▸ **REQUIREMENT**
For the entries below, print exactly the lines between the line holding "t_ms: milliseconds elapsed" and the line holding "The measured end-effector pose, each", inclusive, and nothing else.

(Extracted records)
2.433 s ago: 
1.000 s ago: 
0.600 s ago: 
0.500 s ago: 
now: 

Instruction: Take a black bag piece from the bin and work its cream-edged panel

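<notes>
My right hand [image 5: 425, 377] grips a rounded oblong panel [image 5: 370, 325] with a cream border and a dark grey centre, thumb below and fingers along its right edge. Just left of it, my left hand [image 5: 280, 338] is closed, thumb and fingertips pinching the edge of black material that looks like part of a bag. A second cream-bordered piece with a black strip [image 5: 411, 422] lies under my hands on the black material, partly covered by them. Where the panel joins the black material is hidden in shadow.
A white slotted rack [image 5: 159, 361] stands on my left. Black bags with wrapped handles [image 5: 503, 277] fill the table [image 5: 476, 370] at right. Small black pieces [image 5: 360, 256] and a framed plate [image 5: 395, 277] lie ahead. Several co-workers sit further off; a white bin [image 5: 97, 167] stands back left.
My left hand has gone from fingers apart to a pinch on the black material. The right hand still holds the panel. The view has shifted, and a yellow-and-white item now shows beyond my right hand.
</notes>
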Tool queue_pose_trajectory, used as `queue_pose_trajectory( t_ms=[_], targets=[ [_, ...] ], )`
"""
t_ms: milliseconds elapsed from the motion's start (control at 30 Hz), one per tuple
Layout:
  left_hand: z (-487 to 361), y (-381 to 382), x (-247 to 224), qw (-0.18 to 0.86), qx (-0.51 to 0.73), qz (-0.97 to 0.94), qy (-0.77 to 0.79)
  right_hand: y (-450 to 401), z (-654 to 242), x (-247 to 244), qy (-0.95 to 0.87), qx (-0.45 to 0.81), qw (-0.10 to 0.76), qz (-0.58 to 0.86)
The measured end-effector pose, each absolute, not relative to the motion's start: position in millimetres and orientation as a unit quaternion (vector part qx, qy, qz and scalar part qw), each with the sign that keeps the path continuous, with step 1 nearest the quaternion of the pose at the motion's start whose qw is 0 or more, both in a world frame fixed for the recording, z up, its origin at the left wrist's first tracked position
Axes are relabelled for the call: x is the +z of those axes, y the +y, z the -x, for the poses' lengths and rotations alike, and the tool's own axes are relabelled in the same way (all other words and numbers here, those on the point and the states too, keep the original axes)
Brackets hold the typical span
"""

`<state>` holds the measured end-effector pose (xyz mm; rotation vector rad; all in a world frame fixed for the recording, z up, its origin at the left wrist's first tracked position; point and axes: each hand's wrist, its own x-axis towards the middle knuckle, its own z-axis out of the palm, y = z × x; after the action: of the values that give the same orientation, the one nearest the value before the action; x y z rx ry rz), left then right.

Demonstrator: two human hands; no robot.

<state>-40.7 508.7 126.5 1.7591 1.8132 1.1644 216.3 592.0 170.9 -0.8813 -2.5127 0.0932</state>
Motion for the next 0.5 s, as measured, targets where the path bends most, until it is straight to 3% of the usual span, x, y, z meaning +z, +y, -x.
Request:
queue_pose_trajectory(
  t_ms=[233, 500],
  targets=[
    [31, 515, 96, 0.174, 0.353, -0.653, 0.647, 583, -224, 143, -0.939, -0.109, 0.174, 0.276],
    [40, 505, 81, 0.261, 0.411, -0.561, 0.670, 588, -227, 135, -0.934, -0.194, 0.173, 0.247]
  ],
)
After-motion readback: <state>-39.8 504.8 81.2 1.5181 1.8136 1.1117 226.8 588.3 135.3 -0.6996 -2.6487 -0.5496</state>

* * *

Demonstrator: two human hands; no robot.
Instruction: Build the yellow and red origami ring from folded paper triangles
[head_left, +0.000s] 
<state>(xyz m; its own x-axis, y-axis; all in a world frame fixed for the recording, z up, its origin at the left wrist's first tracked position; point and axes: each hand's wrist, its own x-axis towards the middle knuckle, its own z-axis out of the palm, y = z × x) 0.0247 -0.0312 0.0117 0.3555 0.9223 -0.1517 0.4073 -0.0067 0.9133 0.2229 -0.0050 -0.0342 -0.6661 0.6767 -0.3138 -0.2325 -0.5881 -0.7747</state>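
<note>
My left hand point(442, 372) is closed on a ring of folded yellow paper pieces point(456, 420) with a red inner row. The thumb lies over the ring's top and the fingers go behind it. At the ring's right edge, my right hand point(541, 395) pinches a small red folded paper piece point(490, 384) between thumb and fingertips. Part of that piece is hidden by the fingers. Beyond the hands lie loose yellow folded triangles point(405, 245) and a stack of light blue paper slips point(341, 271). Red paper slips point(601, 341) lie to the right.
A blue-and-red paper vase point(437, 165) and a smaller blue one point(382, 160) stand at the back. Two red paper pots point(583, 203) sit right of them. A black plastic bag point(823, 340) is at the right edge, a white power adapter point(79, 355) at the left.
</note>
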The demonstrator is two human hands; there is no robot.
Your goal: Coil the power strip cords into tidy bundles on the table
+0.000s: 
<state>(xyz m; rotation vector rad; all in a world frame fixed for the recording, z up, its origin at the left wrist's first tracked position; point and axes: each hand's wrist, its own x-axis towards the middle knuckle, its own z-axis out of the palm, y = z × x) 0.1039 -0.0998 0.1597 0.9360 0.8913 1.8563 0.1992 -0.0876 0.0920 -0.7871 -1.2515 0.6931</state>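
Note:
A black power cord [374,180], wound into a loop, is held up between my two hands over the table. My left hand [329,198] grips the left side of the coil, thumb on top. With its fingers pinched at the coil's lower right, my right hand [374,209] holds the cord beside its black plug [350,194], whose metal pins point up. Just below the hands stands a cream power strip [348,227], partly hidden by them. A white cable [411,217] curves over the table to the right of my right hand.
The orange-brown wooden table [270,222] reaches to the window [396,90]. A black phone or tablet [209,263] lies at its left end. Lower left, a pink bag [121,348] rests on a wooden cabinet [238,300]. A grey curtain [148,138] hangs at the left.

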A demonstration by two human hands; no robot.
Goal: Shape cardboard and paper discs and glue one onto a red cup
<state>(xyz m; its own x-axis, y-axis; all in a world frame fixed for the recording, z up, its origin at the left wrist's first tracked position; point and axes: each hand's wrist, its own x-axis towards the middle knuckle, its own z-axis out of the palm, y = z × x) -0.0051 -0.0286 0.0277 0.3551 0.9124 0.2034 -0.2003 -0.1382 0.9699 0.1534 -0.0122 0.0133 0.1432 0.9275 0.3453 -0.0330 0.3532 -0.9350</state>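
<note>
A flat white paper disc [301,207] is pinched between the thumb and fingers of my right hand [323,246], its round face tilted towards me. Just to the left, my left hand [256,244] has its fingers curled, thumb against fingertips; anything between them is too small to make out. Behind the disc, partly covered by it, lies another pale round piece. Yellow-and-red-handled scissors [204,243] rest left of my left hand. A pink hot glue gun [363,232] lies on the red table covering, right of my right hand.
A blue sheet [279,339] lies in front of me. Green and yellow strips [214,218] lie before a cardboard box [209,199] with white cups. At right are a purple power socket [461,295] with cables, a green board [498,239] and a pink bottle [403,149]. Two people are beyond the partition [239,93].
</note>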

▸ **RESULT**
t_ms: milliseconds elapsed from the motion's start (control at 30 Hz), one per tuple
Layout:
  left_hand: z (-487 to 361), y (-381 to 382), x (-247 to 224), qw (-0.18 to 0.86), qx (-0.51 to 0.73), qz (-0.97 to 0.94), qy (-0.77 to 0.79)
  right_hand: y (-450 to 401), z (-654 to 242), x (-247 to 244), qy (-0.95 to 0.87), qx (-0.45 to 0.81), qw (-0.10 to 0.76), qz (-0.58 to 0.86)
The measured end-effector pose, each absolute, not relative to the motion's start: position in millimetres and orientation as a unit quaternion (vector part qx, qy, qz and scalar part qw), each with the sign that keeps the path continuous, with step 1 nearest the quaternion of the pose at the motion's start whose qw is 0 or more, both in a world frame fixed for the recording, z up, its origin at the left wrist's first tracked position

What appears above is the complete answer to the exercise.